As Jared Spataro, Microsoft’s general manager for Office, and Rob Howard, the company’s director of Office 365 ecosystem marketing, showed me during a briefing at the company’s Ignite conference today, Excel will soon be able to understand more about your inputs and then pull additional information from the internet as necessary.
“We’re pleased to introduce new data types,” Spataro explained. “That doesn’t sound all that interesting and we had this interesting discussion about what we’d name these things, but at the end of the day we realized that if you’re really an Excel wonk, the thing that you’re going to get is that there’s new data types.”
This isn’t just a feature for Excel wonks, though. In today’s demo, Spataro showed me how you will soon be able to tag a list of company names as — well — company names, for example. Once you’ve done that, Excel can pull in more information about the company from Microsoft’s Bing API, including stock data and market cap, for example. Excel can even automatically detect that a list of names is indeed a list of company names or a list of cities, for example, which then allows you to pull in population data, among other things.
“Historically, Excel has always been good at numbers and you can enter in text and use conditional formatting and things like that,” Spataro said. “We are adding the idea that Excel can now recognize data types that are richer than those two.”
In addition, the Office team is also launching a new built-in tool for Excel that will automatically try to pull the most interesting data from a spreadsheet and visualize it. “Insights,” as the company is currently calling it, is modeled on a very similar feature in the Power BI data visualization and analysis tool, and it’s worth noting that Google Sheets also offers a comparable tool. “It is meant to take any list of data and then start to generate insights,” Spataro said. “It will look at combinations, charts, pivot tables and it will recognize those that are most interesting by looking at outliers, looking at trends in the data, looking at things that represent changes.” If you like one of the graphs the service generates, you can easily import those into your Excel sheets and manipulate them to your heart’s content.
The new data types will launch early next year.

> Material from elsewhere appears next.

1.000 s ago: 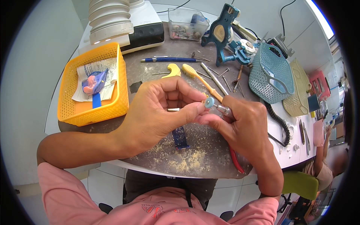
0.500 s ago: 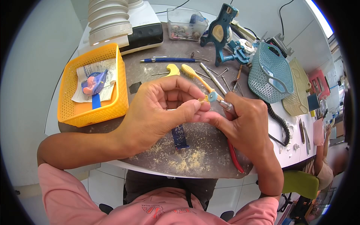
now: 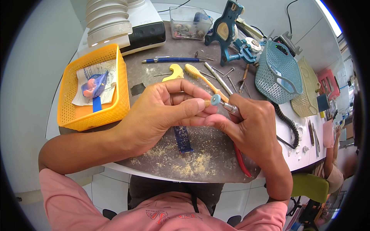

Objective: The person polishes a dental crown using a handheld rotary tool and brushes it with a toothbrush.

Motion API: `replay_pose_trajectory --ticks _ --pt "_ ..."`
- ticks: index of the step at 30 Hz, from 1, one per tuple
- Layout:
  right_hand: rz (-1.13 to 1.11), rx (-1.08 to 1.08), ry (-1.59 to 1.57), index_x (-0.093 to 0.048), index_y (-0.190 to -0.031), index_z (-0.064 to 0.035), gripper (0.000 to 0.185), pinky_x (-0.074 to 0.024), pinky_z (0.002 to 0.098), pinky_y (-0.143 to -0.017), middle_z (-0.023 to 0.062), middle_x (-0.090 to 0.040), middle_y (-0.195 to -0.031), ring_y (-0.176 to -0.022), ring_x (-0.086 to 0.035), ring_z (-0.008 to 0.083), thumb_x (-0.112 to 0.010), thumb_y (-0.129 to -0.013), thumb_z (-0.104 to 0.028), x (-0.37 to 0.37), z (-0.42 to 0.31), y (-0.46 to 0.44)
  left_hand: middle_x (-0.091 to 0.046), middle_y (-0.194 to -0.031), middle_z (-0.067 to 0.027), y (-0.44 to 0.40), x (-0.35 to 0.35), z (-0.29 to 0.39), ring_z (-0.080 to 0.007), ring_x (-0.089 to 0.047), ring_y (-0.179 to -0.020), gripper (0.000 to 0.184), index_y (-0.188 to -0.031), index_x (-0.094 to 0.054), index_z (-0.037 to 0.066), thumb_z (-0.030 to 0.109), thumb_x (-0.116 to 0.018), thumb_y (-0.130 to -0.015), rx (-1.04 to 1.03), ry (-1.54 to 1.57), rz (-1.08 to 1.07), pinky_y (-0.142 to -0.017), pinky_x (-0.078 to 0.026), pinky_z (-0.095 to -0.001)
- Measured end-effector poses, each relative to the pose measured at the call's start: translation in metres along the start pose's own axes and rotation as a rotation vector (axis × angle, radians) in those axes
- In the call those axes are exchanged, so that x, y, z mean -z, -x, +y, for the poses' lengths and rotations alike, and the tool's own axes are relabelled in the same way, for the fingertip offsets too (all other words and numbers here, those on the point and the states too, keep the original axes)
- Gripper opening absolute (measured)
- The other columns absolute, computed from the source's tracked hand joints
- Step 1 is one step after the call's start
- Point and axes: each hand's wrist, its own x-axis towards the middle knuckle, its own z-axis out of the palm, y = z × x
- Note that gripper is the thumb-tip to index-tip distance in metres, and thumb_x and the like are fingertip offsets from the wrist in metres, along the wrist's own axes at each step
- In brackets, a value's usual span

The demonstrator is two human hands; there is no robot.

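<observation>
My left hand (image 3: 165, 107) pinches a small yellowish piece (image 3: 207, 103) between thumb and fingertips; the fingers cover much of it, so its exact shape is unclear. My right hand (image 3: 254, 123) is wrapped round a metal rotary handpiece (image 3: 232, 110). At its tip, a pale blue grinding disc (image 3: 215, 100) sits right beside the yellowish piece; whether they touch I cannot tell. The fingertips of both hands meet below the disc. Yellow dust (image 3: 196, 163) and a dark blue strip (image 3: 182, 139) lie on the grey mat under my hands.
At left stands a yellow basket (image 3: 124, 88) holding paper and a pink-and-blue item. Behind my hands lie a toothbrush (image 3: 198, 75), a blue pen (image 3: 169, 60) and several burs. A blue articulator (image 3: 225, 34), a blue basket (image 3: 277, 77) and a coiled cord (image 3: 287, 123) are at right.
The disc has shifted slightly left and now shows more of its face. The yellowish piece appears turned a little in my left fingers. Both hands keep their grips.
</observation>
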Motion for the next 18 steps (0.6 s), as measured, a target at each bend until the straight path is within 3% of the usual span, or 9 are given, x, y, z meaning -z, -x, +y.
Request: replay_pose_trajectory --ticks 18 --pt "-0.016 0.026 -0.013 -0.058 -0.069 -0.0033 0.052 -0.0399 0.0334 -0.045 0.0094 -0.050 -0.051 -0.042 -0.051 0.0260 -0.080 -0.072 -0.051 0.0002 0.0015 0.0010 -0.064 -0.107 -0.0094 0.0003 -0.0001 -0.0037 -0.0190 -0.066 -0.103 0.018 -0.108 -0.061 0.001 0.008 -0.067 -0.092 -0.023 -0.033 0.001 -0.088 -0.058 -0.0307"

Insights will arrive in a spreadsheet near you in early 2018.
As Spataro also noted, these kind of connections to third-party service are what differentiates Office 365 from the perpetual versions of Office. “Services breathe new life into these applications,” he said. “We think these apps still have a lot of life in them for just working on your content, but we do believe that these connections just makes it magical.”
If you do want a perpetual license for Office, though, and not pay a subscription fee, you are in luck, because as the company also announced today, the next perpetual version of Office will launch in the second half of 2018, and, because that’s almost 2019, it will be called Office 2019.
“Cloud-powered innovation is a major theme at Ignite this week. But we recognize that moving to the cloud is a journey with many considerations along the way,” Spataro writes in today’s announcement. “Office 2019 will be a valuable upgrade for customers who feel that they need to keep some or all of their apps and servers on-premises, and we look forward to sharing more details about the release in the coming months.”